## WORK REQUIRED
Set down exactly the lines below, starting at the one that contains "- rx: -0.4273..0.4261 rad" and ending at the one that contains "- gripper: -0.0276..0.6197", with both of those lines included and nothing else.

## INPUT DATA
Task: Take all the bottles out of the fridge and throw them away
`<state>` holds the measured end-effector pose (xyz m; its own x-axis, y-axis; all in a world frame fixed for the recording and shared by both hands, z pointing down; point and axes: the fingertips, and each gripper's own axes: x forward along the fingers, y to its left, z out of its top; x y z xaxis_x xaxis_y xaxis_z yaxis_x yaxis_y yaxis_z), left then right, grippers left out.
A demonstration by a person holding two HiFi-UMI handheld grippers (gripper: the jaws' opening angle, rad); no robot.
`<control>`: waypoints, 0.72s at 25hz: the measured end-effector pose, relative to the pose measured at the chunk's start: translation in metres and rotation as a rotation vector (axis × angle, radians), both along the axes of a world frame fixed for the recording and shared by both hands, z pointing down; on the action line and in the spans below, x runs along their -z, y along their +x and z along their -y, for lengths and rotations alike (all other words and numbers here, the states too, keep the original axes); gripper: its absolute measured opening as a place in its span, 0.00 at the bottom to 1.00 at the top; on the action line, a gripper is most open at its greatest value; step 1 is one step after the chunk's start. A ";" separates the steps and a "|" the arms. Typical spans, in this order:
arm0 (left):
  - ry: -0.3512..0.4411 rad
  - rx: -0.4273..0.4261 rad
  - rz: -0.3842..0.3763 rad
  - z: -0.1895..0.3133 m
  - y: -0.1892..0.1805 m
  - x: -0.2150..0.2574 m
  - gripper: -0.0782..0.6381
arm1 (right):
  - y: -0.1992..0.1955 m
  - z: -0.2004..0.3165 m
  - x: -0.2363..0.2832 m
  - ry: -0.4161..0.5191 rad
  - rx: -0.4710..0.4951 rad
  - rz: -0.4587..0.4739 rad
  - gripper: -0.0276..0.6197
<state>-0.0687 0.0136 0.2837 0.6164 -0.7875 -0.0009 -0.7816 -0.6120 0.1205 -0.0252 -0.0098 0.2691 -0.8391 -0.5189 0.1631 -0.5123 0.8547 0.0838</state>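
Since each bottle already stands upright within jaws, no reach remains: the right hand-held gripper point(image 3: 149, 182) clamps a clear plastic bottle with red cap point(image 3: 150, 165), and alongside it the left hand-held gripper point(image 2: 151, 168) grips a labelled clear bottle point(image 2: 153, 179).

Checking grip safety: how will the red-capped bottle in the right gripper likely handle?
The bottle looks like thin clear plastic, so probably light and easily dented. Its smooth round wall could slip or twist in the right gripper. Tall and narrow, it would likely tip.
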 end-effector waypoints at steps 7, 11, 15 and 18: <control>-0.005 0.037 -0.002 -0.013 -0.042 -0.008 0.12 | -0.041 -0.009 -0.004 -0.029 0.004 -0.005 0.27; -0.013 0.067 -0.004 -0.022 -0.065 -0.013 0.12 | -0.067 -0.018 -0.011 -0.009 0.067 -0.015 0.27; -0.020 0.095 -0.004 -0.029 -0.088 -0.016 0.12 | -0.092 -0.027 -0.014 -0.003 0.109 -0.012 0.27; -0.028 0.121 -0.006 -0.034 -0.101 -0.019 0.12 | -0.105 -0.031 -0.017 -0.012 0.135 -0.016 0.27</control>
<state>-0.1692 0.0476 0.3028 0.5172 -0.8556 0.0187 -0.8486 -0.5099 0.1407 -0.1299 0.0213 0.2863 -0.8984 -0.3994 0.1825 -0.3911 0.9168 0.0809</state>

## PROBLEM SOLUTION
  - rx: -0.4273..0.4261 rad
  - rz: -0.3842..0.3763 rad
  - z: -0.1895..0.3133 m
  - y: -0.1892..0.1805 m
  - x: -0.2150..0.2574 m
  - gripper: -0.0782..0.6381
arm1 (right):
  - y: -0.1992..0.1955 m
  - z: -0.2004..0.3165 m
  - x: -0.2363..0.2832 m
  - ry: -0.4161..0.5191 rad
  - rx: -0.4710..0.4951 rad
  - rz: -0.4587..0.4739 rad
  - gripper: -0.0276..0.6197

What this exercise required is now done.